Risk Mitigation is a Process and then a Technology
Written by William Sellers
A.T. Kearney recently wrote that ‘risk management is not a critical focus for those in that profession but threats are present.’ It would be incredibly difficult to remedy this if you cannot address the issues firsthand. Companies either privately held or publically traded are all too often shrouded by risks of many colors. Those risks are embedded in suppliers and even locations that deliver services up and down the technology and business process spectrum. Most firms do not have mature processes in place to assist with keeping regulatory and critical supplier risk at bay. The processes that are set forth for monitoring and managing risk, across the enterprise are sometimes disparate or there could be too many internal groups managing risks, for different reasons across multiple functions. Another issue across this spectrum, is that not all groups within a company measure, monitor or remedy risk the same.

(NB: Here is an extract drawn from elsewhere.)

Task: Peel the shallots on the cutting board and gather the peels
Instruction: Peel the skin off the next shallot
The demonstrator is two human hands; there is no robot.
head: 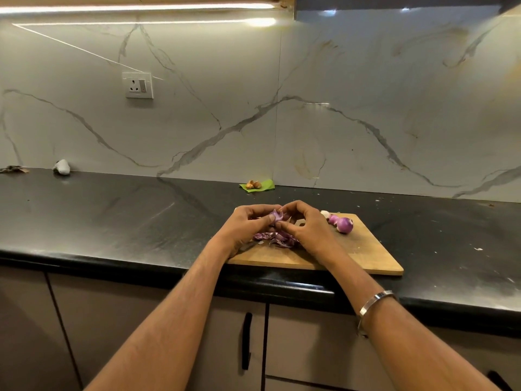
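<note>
Both hands meet above the left part of a wooden cutting board (363,249). My left hand (248,224) and my right hand (306,225) both pinch a purple shallot (276,215) with loose skin between their fingertips. Under them lies a heap of purple peels (277,238). Two peeled purple shallots (342,222) and a small pale piece (324,213) lie at the board's far edge, right of my right hand. A dark knife handle (248,246) shows under my left wrist.
The board lies on a black stone counter (112,221) near its front edge. A green leaf with brown bits (257,185) sits by the marble wall. A white lump (61,166) rests far left. Cabinet doors with black handles (246,341) are below.
</note>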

Processes that work for risk identification, monitoring and correction aid in ensuring an increase in continuous improvement within and throughout the business.
Implement a process
Outline a process that can be implemented across all functions within your firm such as Enterprise Risk, Finance, Compliance, Audit, 3PRM, IT Vendor Risk, Procurement, Strategic Sourcing to name just a few. This is a large but essential plan as to how to aggregate and manage risk across multiple functions. This need not be a large group but a select few with a clearly defined RACI matrix. This group would also
- Drive best practices
- Ensure that the risk management program stays current,
- Co-create a strategy with the executive committee for a complete grouping of responsibility up and across the organization.

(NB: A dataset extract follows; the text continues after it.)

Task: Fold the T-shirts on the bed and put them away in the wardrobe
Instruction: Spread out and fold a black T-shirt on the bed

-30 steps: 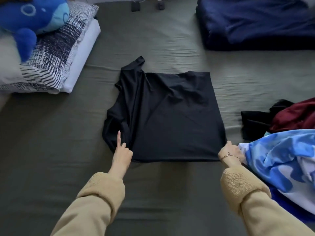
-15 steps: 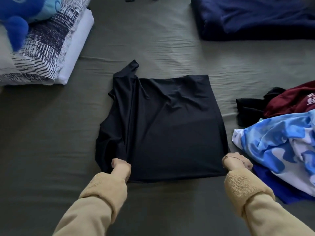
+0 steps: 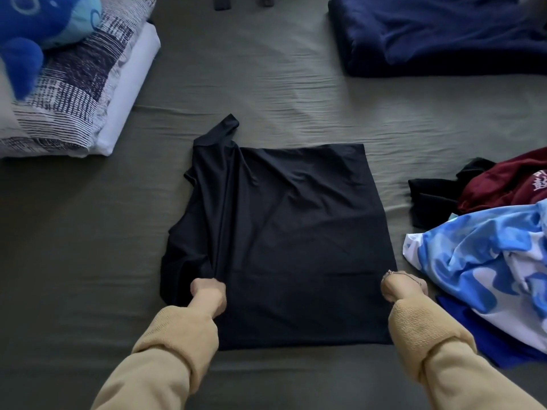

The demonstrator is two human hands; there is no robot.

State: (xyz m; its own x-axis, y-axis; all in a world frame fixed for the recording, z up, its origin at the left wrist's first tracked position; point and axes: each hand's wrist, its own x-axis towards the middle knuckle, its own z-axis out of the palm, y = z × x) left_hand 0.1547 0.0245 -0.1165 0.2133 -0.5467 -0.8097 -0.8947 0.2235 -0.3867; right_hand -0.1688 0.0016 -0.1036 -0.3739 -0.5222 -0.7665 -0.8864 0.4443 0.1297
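T-shirt flat on bed — left hand, right hand gripping edges.

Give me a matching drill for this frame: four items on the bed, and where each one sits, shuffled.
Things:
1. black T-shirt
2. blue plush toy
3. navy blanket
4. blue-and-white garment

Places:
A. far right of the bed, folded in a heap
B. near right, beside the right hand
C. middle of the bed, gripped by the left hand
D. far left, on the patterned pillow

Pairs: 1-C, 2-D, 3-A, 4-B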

Once a cohesive process is discussed and formalized, technology can assist with process flow. Having an organized approach for proper management and then reporting will assist with tackling the issues holistically.
Technology & Software?
Buying software or technology should rarely be the first step. Addressing the issue with technology first before analyzing the process that needs to be in place is akin to the age old adage of ‘putting the cart before the horse’. To start with it is critical for the organization to have total clarity on the desired outcomes from the risk management program. To do this, it is absolutely necessary to define and understand what risk means to the organization, based on its appetite for risk and commitment to its customers and board post which a compliance and governance framework needs to be built. The organization can then build a process for the technology to help. Most mature firms have constructed a tight framework to implement change and then decide on a tool that can help capture, interpret the results and then report on risk change. Allow the business to assist in the risk identification process to evaluate the key elements that can impact your firm. Risk is about continual monitoring of most critical suppliers and locations. The issues are volatile and not in your control. Risk areas like Macro-Economic factors, Geo-Political changes, Scalability of a supplier, financial changes, etc. Risk Management is no longer just about supplier assessments. They are costly and sometimes not effective as they typically do not look at trends over time nor do they continually evaluate risk from that point forward.
On-Going Risk Monitoring
The very best risk management programs include repeatable, ongoing monitoring and measurement as well as trending and predictive analysis. What about responsibility? Who is responsible for continual monitoring and what is the one group or team that is managing risk? Check and double check how you monitor your process and framework to continuously evaluate your risk exposure ensuring that it operates at an optimal level. However if things do not go as planned there needs to be a robust contingency plan without which all of the above mentioned points are meaningless. Organizations must outline a clear framework and an escalation & contingency plan, while also identifying a way to sift through all of the data streams to pinpoint what is critical to each line of business.
Define and identify your risks, develop an action plan/framework and then begin monitoring those risk ongoing.